Nippon lowered FY2020 (April to March) earnings forecast for EAF-based subsidiary Osaka Steel as weak steel demand and high prices of scrap eroded the company’s profit margin. Deteriorating profit margin is likely to reduced Osaka’s consolidated ordinary profit to JPY0.0bn with net sales of JPY75bn compared to the earlier profit forecast of JPY1bn and net sales of JPY74bn announced in October.


Steel demand in Japan has dwindled due to the COVID-19 pandemic, while the prices of company key raw material steel scrap has surged impacting the business environment significantly, stated the company’s release on Thursday. Nippon expects sales and profit to decrease compared to the prior year. 

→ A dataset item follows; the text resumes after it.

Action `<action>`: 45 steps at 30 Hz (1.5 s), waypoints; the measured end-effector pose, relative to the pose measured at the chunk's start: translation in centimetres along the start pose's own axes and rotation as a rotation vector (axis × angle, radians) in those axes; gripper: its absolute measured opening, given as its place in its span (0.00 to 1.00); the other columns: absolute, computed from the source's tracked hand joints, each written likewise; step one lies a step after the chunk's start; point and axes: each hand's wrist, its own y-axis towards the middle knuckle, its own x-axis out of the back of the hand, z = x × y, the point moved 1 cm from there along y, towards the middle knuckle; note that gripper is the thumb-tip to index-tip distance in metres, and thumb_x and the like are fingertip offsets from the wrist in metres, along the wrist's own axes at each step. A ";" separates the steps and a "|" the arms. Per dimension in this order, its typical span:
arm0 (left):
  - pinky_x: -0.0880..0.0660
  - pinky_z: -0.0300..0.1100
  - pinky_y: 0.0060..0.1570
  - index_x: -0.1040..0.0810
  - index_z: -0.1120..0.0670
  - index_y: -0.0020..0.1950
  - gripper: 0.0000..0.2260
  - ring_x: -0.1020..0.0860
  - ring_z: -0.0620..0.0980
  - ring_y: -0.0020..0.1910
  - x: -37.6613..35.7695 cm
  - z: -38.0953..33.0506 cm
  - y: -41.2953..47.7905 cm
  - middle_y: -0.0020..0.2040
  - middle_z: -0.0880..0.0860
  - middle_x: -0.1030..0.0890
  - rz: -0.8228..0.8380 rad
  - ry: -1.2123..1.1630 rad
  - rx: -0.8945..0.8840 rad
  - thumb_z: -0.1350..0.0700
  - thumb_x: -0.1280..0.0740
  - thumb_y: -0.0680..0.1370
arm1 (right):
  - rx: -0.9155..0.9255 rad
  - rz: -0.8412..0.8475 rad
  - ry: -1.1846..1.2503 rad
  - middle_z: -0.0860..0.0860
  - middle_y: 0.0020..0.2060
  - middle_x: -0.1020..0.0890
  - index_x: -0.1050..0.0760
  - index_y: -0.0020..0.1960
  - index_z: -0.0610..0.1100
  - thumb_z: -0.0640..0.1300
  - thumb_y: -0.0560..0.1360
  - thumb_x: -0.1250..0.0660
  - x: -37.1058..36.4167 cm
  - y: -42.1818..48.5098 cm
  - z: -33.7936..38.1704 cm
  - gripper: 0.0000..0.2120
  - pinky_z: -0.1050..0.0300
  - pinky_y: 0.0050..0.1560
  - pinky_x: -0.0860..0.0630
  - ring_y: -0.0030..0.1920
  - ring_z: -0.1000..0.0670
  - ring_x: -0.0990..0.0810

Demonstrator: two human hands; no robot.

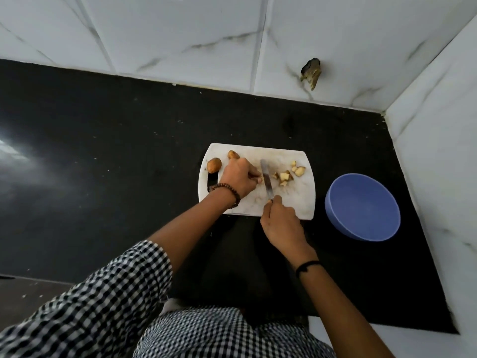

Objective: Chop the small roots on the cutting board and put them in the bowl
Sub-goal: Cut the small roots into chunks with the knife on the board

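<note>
Checked sleeve (103,293) nearest; beyond it, right hand (281,220) grips the knife (267,182), while left hand (238,179) curls over a root (259,180), pinning it on the board (296,200). Pieces (289,174) lie right, toward the empty bowl (362,206); whole roots (214,165) wait far left.

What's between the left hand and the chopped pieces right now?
In the head view, the knife, gripped by the right hand, lies between the left hand and the chopped pieces.
</note>
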 end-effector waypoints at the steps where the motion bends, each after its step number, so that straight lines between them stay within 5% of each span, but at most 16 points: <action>1: 0.25 0.43 0.59 0.15 0.56 0.51 0.07 0.22 0.49 0.55 -0.1 0.0 0.1 0.48 0.51 0.15 -0.004 -0.004 -0.003 0.59 0.28 0.74 | -0.004 0.009 0.000 0.46 0.44 0.24 0.33 0.54 0.44 0.49 0.85 0.49 0.0 0.2 0.1 0.10 0.50 0.44 0.26 0.44 0.46 0.22; 9: 0.25 0.34 0.54 0.15 0.56 0.50 0.07 0.20 0.45 0.49 -0.6 0.0 0.1 0.48 0.50 0.16 -0.037 -0.025 0.041 0.59 0.29 0.74 | -0.066 0.097 0.082 0.43 0.48 0.22 0.34 0.55 0.46 0.52 0.84 0.51 0.4 0.4 0.3 0.12 0.43 0.48 0.19 0.47 0.42 0.18; 24: 0.25 0.37 0.56 0.16 0.58 0.52 0.08 0.20 0.46 0.51 -0.3 -0.4 0.0 0.50 0.53 0.16 -0.034 -0.014 0.050 0.59 0.29 0.75 | -0.122 0.257 -0.121 0.48 0.51 0.25 0.35 0.64 0.48 0.52 0.84 0.47 2.2 -2.9 -1.2 0.12 0.47 0.55 0.20 0.50 0.49 0.21; 35: 0.29 0.33 0.56 0.17 0.58 0.53 0.09 0.21 0.47 0.53 -0.3 -0.1 0.1 0.52 0.53 0.16 -0.027 0.000 0.020 0.57 0.28 0.74 | -0.091 0.137 -0.055 0.49 0.46 0.24 0.29 0.57 0.47 0.53 0.84 0.47 3.9 -3.8 -2.5 0.13 0.54 0.43 0.25 0.45 0.50 0.22; 40: 0.31 0.36 0.55 0.19 0.55 0.56 0.17 0.23 0.45 0.47 -0.5 -0.3 0.6 0.51 0.53 0.19 0.037 0.104 -0.008 0.50 0.25 0.70 | -0.130 0.092 0.046 0.48 0.45 0.23 0.29 0.55 0.48 0.53 0.84 0.47 4.3 -3.7 -3.0 0.12 0.52 0.47 0.21 0.44 0.50 0.20; 45: 0.26 0.40 0.49 0.17 0.53 0.54 0.09 0.23 0.50 0.48 -0.7 -1.2 0.9 0.52 0.53 0.23 0.063 0.248 -0.125 0.56 0.28 0.74 | -0.146 0.094 0.102 0.47 0.44 0.22 0.29 0.55 0.48 0.54 0.84 0.47 4.1 -3.3 -2.9 0.12 0.52 0.45 0.23 0.42 0.51 0.21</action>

Japanese EAF steelmakers are also facing power outages, which is restricting their operating capacity. Cold spells have increase energy demand for heating purposes, while limited nuclear power generation has pressured the country’s thermal power generators amid LNG shortage.

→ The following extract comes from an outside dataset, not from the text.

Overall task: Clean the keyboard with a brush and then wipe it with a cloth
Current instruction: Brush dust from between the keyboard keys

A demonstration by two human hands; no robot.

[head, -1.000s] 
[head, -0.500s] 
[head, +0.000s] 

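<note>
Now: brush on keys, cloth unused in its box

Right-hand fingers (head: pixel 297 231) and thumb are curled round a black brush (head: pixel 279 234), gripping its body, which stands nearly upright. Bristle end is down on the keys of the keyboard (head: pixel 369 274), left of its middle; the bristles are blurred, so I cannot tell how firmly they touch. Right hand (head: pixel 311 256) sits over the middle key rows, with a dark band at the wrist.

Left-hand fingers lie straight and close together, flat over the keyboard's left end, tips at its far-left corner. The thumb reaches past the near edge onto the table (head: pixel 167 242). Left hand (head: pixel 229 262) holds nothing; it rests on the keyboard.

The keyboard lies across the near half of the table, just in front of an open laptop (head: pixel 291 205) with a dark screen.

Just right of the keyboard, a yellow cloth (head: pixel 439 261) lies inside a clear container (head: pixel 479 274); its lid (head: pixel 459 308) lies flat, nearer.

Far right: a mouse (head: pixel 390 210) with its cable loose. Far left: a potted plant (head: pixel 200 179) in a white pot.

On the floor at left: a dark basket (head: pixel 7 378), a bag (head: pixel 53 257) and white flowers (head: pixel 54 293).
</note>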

On a non-consolidated basis, Osaka’s FY2020 net sales is expected to fall by 11.5pc to JPY52bn compared to JPY58.77bn in the prior year. While ordinary profit is likely to decline by 80pc to JPY1.3bn from 6.74bn a year ago.


Japanese Fe scrap market

Much of the support for Japanese ferrous scrap prices is stemming from increased Chinese interest in Japanese scrap. Japan being China’s most preferred trade partner enjoys import tax discounts in addition to shorter transit period for seaborne imports compared to other scrap exporting countries like the US and Australia. 


Chinese buyers have been actively enquiring for scrap from Japan and other destinations. China lifted the curb on iron and steel scrap import from Jan 1, leading to a couple of deals for Japanese scrap in early January. But exporters experienced delays in the documentation and stringent quality checks at Chinese ports, which slowed trades during the last two weeks. 

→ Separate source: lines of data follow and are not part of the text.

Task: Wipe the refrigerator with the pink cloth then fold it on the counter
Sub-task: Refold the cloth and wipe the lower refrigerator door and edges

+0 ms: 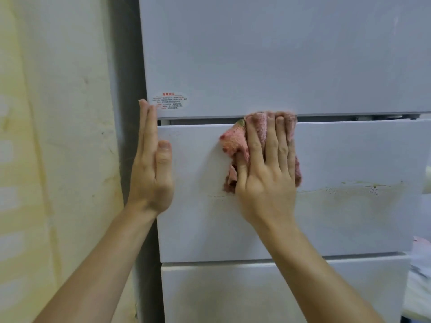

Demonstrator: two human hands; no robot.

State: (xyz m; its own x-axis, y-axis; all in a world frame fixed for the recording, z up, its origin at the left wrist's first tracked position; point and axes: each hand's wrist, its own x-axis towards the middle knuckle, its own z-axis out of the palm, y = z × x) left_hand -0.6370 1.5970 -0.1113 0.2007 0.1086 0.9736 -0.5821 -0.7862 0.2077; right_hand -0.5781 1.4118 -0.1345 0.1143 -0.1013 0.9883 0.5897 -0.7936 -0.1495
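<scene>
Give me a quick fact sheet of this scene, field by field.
Appliance: white refrigerator, three door fronts in view
Right hand: flat on the pink cloth, pressing it to the middle door near its top edge
Left hand: fingers straight, at the refrigerator's left edge, holding nothing
Dirt: yellowish stain band across the middle door, right of the cloth
Label: sticker with red print, low on the upper door

Soft, even, slightly dim light; faint shadows, mild overall blur, wide-angle bending at the edges.
</scene>
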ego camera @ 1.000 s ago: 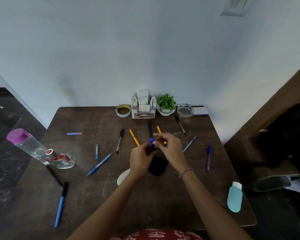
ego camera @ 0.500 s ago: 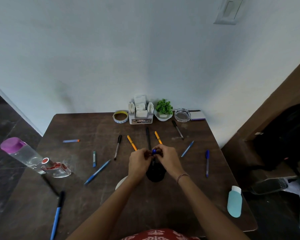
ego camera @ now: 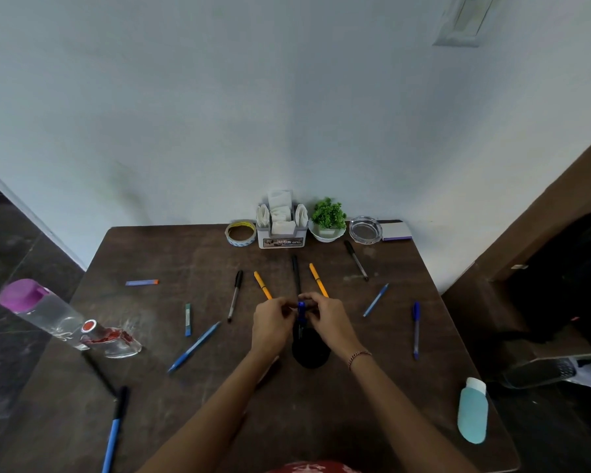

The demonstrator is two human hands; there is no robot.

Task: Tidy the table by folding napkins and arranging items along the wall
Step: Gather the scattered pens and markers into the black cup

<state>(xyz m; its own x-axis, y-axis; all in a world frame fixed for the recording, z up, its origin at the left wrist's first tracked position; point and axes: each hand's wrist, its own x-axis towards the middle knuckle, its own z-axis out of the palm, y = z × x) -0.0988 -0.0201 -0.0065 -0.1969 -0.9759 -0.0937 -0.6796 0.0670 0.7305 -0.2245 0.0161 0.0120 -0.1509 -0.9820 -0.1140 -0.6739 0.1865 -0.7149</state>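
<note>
Reaching in over the near edge of the dark brown wooden table [ego camera: 406, 387], the person's two forearms meet at mid-table. There the left hand [ego camera: 273, 328] and the right hand [ego camera: 329, 323] both pinch the top of a dark-blue pen [ego camera: 301, 309] with curled fingertips. The pen stands upright over a black round cup [ego camera: 310, 355]; whether its tip sits inside cannot be told.

Near the front left lies a blue pen with a black cap [ego camera: 115, 428]. A pale teal plastic bottle [ego camera: 472, 413] lies at the front right.

Farther back on the left a clear bottle with a purple lid [ego camera: 38, 308] lies beside a glass flask with a red cap [ego camera: 106, 337]. Loose pens are scattered around the hands, among them two orange pens [ego camera: 262, 285] just beyond the knuckles.

Against the wall stand a roll of tape [ego camera: 240, 232] and a white holder [ego camera: 280, 237] stuffed with folded white napkins [ego camera: 280, 213]. Right of them are a small green plant in a white bowl [ego camera: 328, 221], a round glass ashtray [ego camera: 365, 229] and a white notepad [ego camera: 396, 230], all in one row
</note>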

In the last couple of weeks, Japanese ferrous scrap prices have cooled-off amid sluggish steel demand and lower bids by mills. Following Tokyo Steel’s lead, Taiwanese and South Korean steelmakers have also cut scrap purchase prices. On Thursday, Tokyo Steel lowered domestic #2 HMS purchase prices by JPY3,000/mt ($28.7/mt) to JPY29,000/mt del plant Utsunomiya, effective Jan 29 while bids for other plants were raised by JPY1,000 to 1,500/mt on Wednesday. This was seventh successive price cut by Tokyo Steel in January. 


On Wednesday, #2 HMS offers to China were lower by $50-60/mt from prior deals at $450-460/mt cfr Shanghai, while bids were at $440-450/mt. Offers for Japanese HS scrap fell by $50/mt from the last deal heard to $500/mt cfr Shanghai. 


A bulk deal for US-origin shredded concluded at $430/mt cfr China on Tuesday. Chinese importers also bought containerized scrap from South America. 


($1 = JPY104)


Market participants believe the decline in Japanese scrap prices could be short-lived. Most expects prices to recovery in February amid tighter supplies and increased steel demand post the Chinese Lunar New Year holidays.